Fruits that are low in potassium include: Apple, Apple Juice, Applesauce, Apricots, canned in juice; Blackberries, Blueberries, Cherries, Cranberries, Fruit Cocktail, Grapes, Grape Juice, Grapefruit, Mandarin Oranges, Peaches, Pears, Pineapple, Pineapple Juice, Plums, Raspberries, Strawberries, Tangerine, Watermelon (limit to 1 cup) .

Note however that if you take more than one serving then the a supposedly low potassium food could become a high potassium food for the person on a CKD diet…

Vegetables that are low in potassium: Alfalfa sprouts, Asparagus, Beans, green or wax; Broccoli (raw or cooked from frozen); cabbage, green and red; Carrots, cooked; Cauliflower, Celery, Corn, fresh or frozen; Cucumber, Eggplant, Kale, Lettuce, Mixed Vegetables, White Mushrooms, raw, Onions, Parsley, Peas, green; Peppers, Radish, Rhubarb, Water Chestnuts, canned; Watercress, Yellow Squash, Zucchini Squash.

And remember that eating more than one portion of these vegetables will take a supposedly low potassium food and make your daily intake higher than the recommended intake. People ask for example, is cauliflower high in potassium? And the answer is yes and no, depending how much you eat. Plus, leeching the cauliflower during cooking, as we’ll see in the next section, will reduce the potassium content…

Other foods: Rice, Noodles, Pasta, Bread and bread products (Not Whole Grains), Cake: angel, yellow; Coffee (limit to 8 ounces), Pies without chocolate or high potassium fruit, Cookies without nuts or chocolate.

How to reduce potassium content from your favorite high-potassium vegetables

This is done through the process of leaching the high-potassium vegetables. Leaching however does not pull all of the potassium out of the vegetables.

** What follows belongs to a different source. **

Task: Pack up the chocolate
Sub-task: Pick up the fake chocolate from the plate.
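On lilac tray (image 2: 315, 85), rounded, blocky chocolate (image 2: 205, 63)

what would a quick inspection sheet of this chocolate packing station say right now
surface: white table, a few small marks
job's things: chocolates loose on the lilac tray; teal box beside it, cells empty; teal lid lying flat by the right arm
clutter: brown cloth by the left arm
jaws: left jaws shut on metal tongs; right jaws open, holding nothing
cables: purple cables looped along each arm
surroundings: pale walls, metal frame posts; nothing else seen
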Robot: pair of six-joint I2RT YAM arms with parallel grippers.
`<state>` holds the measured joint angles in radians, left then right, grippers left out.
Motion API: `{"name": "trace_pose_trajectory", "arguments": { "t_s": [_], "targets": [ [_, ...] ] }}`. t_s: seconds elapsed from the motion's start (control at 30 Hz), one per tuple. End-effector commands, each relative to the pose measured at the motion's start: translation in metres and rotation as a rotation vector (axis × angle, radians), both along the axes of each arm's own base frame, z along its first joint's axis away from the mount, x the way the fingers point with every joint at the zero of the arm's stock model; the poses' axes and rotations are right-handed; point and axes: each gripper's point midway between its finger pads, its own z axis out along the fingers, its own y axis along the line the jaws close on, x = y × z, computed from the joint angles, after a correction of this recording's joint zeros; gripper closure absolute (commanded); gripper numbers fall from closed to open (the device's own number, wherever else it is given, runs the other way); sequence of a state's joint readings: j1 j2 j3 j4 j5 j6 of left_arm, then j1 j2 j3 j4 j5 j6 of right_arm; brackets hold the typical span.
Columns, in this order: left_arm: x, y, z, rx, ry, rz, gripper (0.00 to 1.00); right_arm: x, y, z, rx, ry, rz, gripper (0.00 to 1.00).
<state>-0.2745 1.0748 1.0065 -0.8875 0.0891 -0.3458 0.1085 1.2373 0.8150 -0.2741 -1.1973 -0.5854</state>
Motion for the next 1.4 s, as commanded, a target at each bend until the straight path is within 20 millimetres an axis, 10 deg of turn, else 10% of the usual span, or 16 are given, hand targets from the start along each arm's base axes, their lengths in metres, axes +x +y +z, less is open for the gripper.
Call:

This means you still need to limit the amount of leached high-potassium vegetables you eat per serving.  If you are on a low potassium diet you may consider asking your dietitian for guidance what quantities of leached vegetables are safe to have in your diet.

Let’s end this look at the reduced potassium diet with a look at how to leach vegetables for purposes of removing excess potassium.

Instructions for leaching vegetables

For Potatoes, Sweet Potatoes, Carrots, Beets, Winter Squash, an

d Rutabagas:

  1. Peel and place the vegetable in cold water so they won’t darken.
  2. Slice vegetable 1/8 inch thick.
  3. Rinse in warm water for a few seconds.
  4. Soak for a minimum of two hours in warm water. Use ten times the amount of water to the amount of vegetables. If soaking longer, change the water every four hours.
  5. Rinse under warm water again for a few seconds.
  6. Cook vegetable with five times the amount of water to the amount of vegetable.